For some it's the start of the weekend. For others, it's a Thursday and the fucking printer won't work why won't the fucking printer work I have to print out 20 presentation decks before 8am ahhhhh.

Ahem.

Please share your moans, whinges, rants, quibbles here.

by a-liquid-sky

13 comments
  1. Just read my blood test results, and a doctor has added someone else’s history and conditions

    Either that or my shelf life has dramatically decreased, and I’m yet to be informed

  2. Parked up at Huntingdon train station yesterday. The only way to pay is via app. I’ve now got seven parking apps on my phone.

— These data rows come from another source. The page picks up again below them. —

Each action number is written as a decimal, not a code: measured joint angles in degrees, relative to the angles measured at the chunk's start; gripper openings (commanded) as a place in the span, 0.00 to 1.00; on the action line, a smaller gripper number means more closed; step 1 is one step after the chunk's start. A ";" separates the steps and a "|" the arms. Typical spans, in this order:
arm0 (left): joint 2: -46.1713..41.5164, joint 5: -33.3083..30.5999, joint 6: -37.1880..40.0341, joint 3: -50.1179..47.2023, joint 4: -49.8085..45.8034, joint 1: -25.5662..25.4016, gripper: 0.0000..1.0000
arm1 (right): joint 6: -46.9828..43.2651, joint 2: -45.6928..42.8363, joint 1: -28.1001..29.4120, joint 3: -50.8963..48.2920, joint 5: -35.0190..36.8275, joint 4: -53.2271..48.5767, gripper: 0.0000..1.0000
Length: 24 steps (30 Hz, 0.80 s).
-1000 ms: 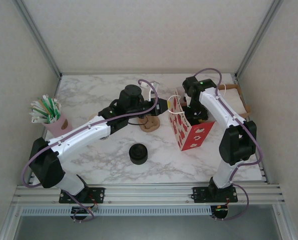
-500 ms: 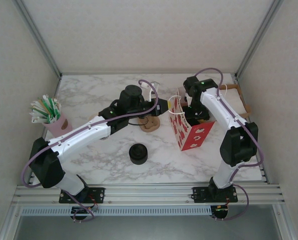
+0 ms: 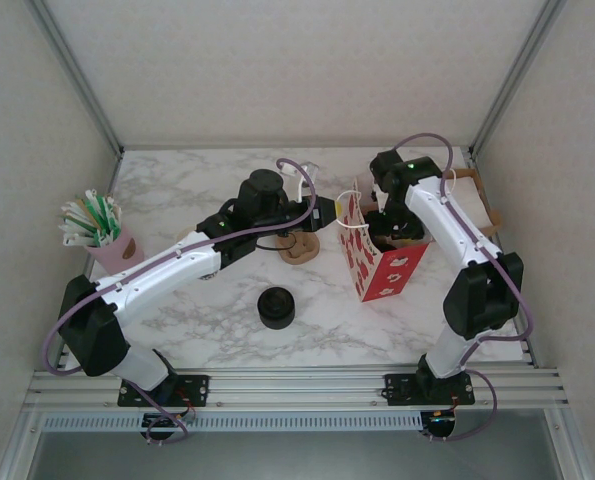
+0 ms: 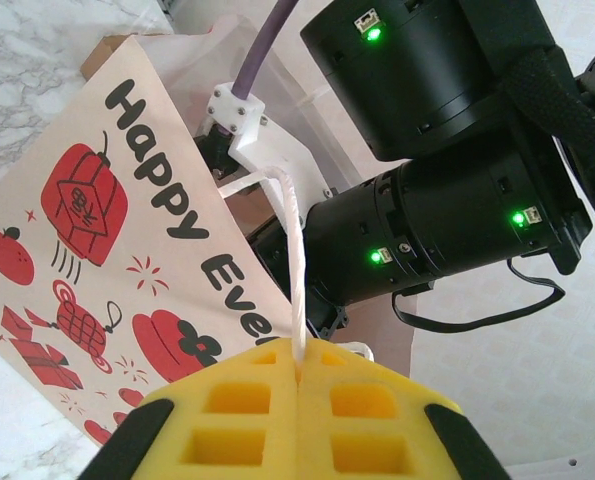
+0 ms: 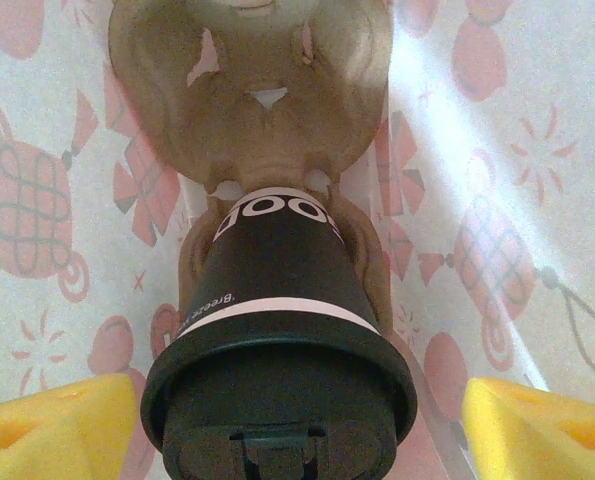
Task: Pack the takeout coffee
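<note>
- Black-lidded, the takeout coffee [image 5: 277,320] stands between the right jaws, seated in a brown pulp carrier [image 5: 247,110] just beyond them, inside the printed paper bag [image 4: 97,220].
- The right jaws are apart, with a clear gap on 1 side of the lid.
- The left jaws are together, clamped on the bag's white handle [image 4: 297,250].
- Packing looks nearly done. Left to do: withdraw the right arm and let go of the handle.
- The right wrist view shows the seated cup, but from the top view the arm blocks the bag's inside.

Top camera looks down from high behind the arm bases across the whole marble table [image 3: 177,190], while both wrist cameras sit tight on the shared paper bag [image 3: 382,272], left facing its printed outside, right peering inside.
</note>
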 measured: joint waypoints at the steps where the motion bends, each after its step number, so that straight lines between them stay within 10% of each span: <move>1: 0.00 0.00 0.00 0.00 -0.02 -0.02 0.03 | 0.02 -0.17 0.00 0.00 0.02 -0.04 0.85; 24: 0.00 -0.17 0.00 0.63 -0.09 -0.39 0.05 | 0.55 -4.26 -0.04 3.13 0.83 -1.92 0.86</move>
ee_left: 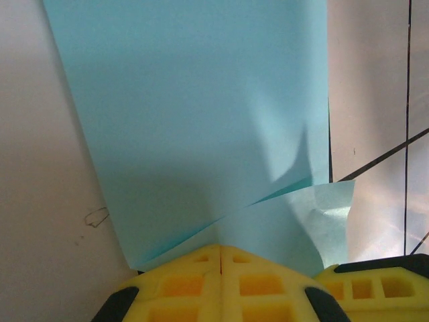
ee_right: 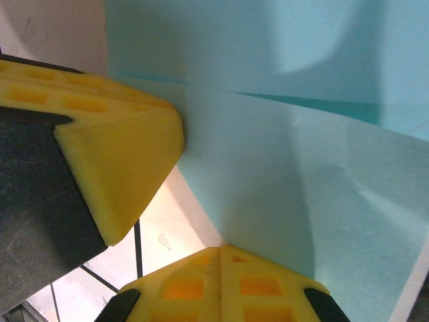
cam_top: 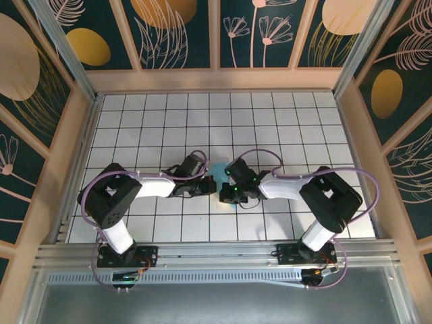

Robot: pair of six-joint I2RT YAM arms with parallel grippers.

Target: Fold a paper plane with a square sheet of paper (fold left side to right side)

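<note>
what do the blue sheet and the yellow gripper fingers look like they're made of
Square sheet of paper: thin matte teal paper, seen in its soft creases and lifted folded layer. Left gripper's fingers: matte yellow, likely moulded plastic or foam, with square recessed pockets.

- Left arm (cam_top: pixel 154 185): rises from the near left, elbow bent, forearm running right toward the middle.
- Right arm (cam_top: pixel 287 183): mirrors it from the near right, forearm running left.
- Left gripper (cam_top: pixel 204 185): yellow fingers (ee_left: pixel 194 282) pressed together.
- Right gripper (cam_top: pixel 228 190): fingers likewise closed, just beside the left gripper, tips facing it.
</note>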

I know technology moves on but this is getting ridiculous. It took ten minutes to download the bastard and set all my details, it’s a good thing I wasn’t in a hurry.

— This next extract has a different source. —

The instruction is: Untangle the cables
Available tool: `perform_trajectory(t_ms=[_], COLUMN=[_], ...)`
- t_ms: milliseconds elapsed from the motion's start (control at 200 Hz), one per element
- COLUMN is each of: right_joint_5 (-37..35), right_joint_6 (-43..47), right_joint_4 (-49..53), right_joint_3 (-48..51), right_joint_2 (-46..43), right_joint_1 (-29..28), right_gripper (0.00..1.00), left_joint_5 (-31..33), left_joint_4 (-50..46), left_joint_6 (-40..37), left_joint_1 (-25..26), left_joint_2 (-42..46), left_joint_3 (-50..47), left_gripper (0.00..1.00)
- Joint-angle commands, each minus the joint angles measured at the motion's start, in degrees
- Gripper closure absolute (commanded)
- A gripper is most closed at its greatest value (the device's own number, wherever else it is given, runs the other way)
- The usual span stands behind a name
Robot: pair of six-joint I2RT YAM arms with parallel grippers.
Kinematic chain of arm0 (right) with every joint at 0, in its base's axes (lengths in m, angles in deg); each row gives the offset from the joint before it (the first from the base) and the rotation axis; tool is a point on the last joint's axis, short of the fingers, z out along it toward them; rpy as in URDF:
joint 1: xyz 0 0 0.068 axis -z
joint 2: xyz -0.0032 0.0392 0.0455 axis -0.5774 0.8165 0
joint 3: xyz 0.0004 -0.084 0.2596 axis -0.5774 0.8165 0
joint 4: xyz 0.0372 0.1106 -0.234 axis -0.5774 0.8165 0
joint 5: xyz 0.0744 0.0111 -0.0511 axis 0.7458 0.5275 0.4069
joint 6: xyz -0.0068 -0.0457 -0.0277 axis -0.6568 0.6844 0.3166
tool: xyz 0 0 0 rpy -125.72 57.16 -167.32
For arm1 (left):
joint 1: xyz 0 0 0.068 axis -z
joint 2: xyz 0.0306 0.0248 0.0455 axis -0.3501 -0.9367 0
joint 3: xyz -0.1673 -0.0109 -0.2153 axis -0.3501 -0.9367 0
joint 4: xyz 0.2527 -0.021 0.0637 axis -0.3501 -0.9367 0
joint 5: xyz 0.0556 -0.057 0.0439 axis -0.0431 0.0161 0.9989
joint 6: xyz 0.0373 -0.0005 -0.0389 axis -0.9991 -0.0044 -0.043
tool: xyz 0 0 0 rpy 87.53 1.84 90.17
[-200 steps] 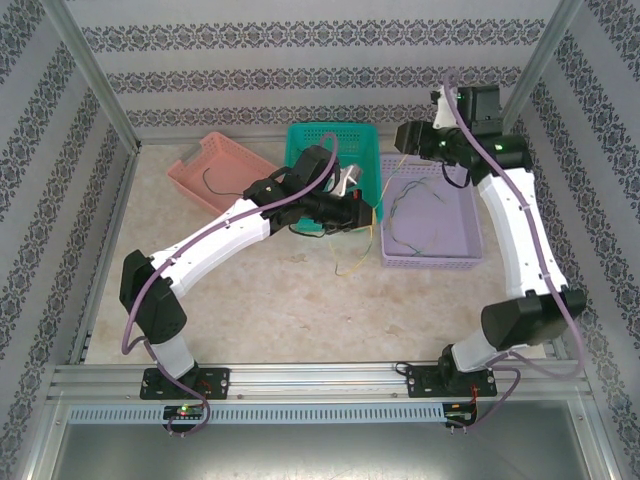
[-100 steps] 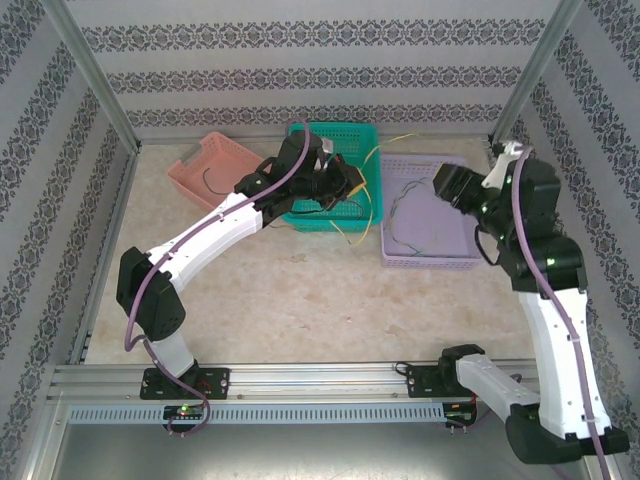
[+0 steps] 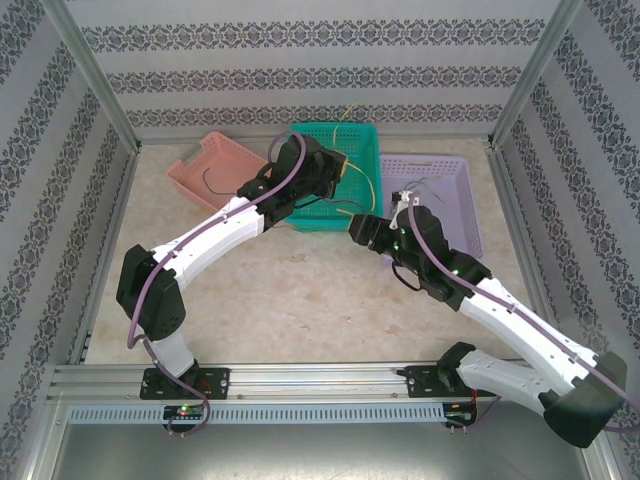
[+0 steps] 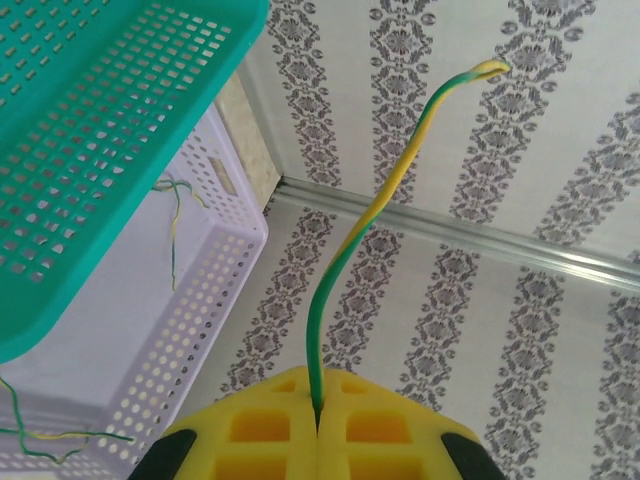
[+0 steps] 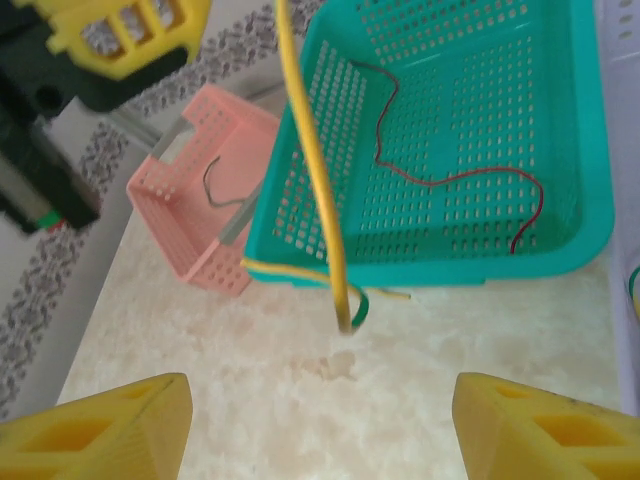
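My left gripper (image 4: 318,405) is shut on a yellow-green cable (image 4: 400,170), which rises from the closed yellow pads and curves away, its free end in the air. From above, the left gripper (image 3: 340,168) hovers at the right side of the teal basket (image 3: 325,215). The same cable (image 5: 318,180) hangs down in front of my right gripper (image 5: 320,420), ending in a small hook just above the table. The right gripper (image 3: 362,230) is open with nothing between its fingers (image 5: 120,425). A red cable (image 5: 450,180) lies in the teal basket (image 5: 420,265).
A pink basket (image 3: 205,170) at the back left holds a dark cable (image 5: 210,185). The purple basket (image 3: 455,175) at the back right holds thin yellow-green wires (image 4: 172,230). Patterned walls and metal posts close in the table on three sides.
My right arm swung from the back right corner down toward the table's middle, opening its gripper wider. My left gripper drew back over the teal basket, lifting the yellow-green cable.
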Motion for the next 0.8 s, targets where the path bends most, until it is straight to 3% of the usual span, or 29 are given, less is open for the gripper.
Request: perform_trajectory(t_ms=[0, 260, 300, 405, 445, 645, 794], right_joint_5=[-4.6, -4.2, -3.8, -0.4, 0.6, 13.6, 10.7], right_joint_6=[-1.8, -1.5, -1.0, 2.7, 5.8, 23.9, 33.1], right_joint_4=[-10.4, -11.7, -11.8, -7.8, -3.9, 25.0, 45.9], right_joint_3=[0.7, -1.9, -2.4, -6.0, -8.1, -18.2, -21.6], right_joint_2=[1.7, 9.3, 10.1, 12.2, 12.6, 16.3, 19.6], right_joint_1=[1.3, 4.0, 4.6, 6.0, 6.1, 4.9, 1.2], right_gripper=[0.3, 0.4, 0.48, 0.9, 1.0, 1.0, 1.0], left_joint_5=[2.6, 2.7, 2.5, 3.1, 3.3, 1.0, -2.4], left_joint_4=[-0.1, -0.5, -0.8, -0.7, -0.7, 7.5, 10.0], left_joint_6=[7.5, 11.0, 11.1, 10.9, 10.1, 0.4, -3.4], left_joint_1=[0.6, 1.2, 1.1, 1.1, 0.8, -1.4, -1.8], left_joint_2=[1.9, 2.2, 2.3, 2.8, 2.8, -1.5, -5.6], left_joint_3=[-0.2, -0.3, -0.1, -0.2, -0.1, 4.0, 8.0], left_gripper=[1.0, 1.0, 1.0, 1.0, 1.0, 1.0, 1.0])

  3. Why is my kitchen always a mess????

    I have hit that age where sitting at the wrong angle for more than 20 minutes causes aches and pains. I get furious then work out for an hour to prove to myself I am still 25 really which gives me more aches and pains. Which makes me more furious. 

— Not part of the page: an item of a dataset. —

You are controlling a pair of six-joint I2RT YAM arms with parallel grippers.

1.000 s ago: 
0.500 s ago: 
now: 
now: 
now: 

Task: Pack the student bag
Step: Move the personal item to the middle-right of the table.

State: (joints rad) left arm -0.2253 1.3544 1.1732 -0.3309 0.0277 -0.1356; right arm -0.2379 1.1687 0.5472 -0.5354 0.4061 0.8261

  4. Got a big long meeting this afternoon from about 2-5pm and I just know it’ll overrun. There’ll also be certain people making certain points throughout meaning I’ll end up barely contributing, if at all (which tends be the norm).

    Still, I’m wearing a shirt in order to at least look professional…

  5. I woke up with a really bad cramp, I won’t be able to walk properly for the rest of the day and maybe this weekend. I’m lucky this happened during paid leave.

  6. I’ve had a very ADHD day. I cancelled work and didn’t do any writing or anything. Managed a load of washing! Which is nice.

  7. finished my apprenticeship (yay) but because of the upcoming bank holidays (which i dont even get off work, boo) i don’t get my result until next friday 🙁

  8. Why is it that the second we get a bit of sun, every kid within shouting distance becomes legally required to grab a ball and volley it off the nearest solid surface for actual hours?

    THUD. Fence.

    THUD. Wall.

    THUD. Garage door.

    THUD. My last functioning nerve.

    And before anyone starts clutching pearls no, I don’t hate kids. I just don’t think I should be able to feel someone else’s solo kickabout in my molars.

    Sometimes it’s one kid, completely silent, just leathering a ball off one surface like they’re trying to open a wormhole. Other times it’s a group, shouting, half playing some chaotic version of football that seems to involve no goals, no teams, and maximum volume. Eventually, they stop. Silence. I dare to hope. Then, without fail, a fresh child or a whole new squad materialises, suspiciously close, in the next garden or on the road, ready to carry on the legacy.

    My eye’s twitching like it’s trying to file a complaint. The dog’s tried to Uber itself to a different street. And I’m one more thud away from standing barefoot in the garden, watering the paving slabs, while laughing mechanically.

  9. I don’t get the luxury of a 4 day weekend break because I work in a supermarket 😖

  10. Melatonin is giving me *very* weird dreams. Very peculiar.

  11. Stuck in a big old grumpy slump the last few days.

    Landlord/flatmate is pissing me off. The only food storage I have is that sort of deep drawer for pots and pans. Walk in the kitchen yesterday and it’s half open. What you rifling through my food for pal? You’ve got 90% of a kitchen.

    I’m midway through a property purchase and the vendor is having a laugh with what she wants to sell white goods for. £200 for a second hand washing machine of unknown age? No ta

    And the scales are moving but not as fast as I’d like. Only 4kg since February is frustrating when I’ve got another 15kg to go

  12. We live in a goldfish-memory age and it’s exhausting.

    Back in the olden times when I had an ongoing relationship with a vendor or provider, they would know who I am and why I was talking to them. Now every appointment or interaction starts as if I’m a stranger that they’ve never met before.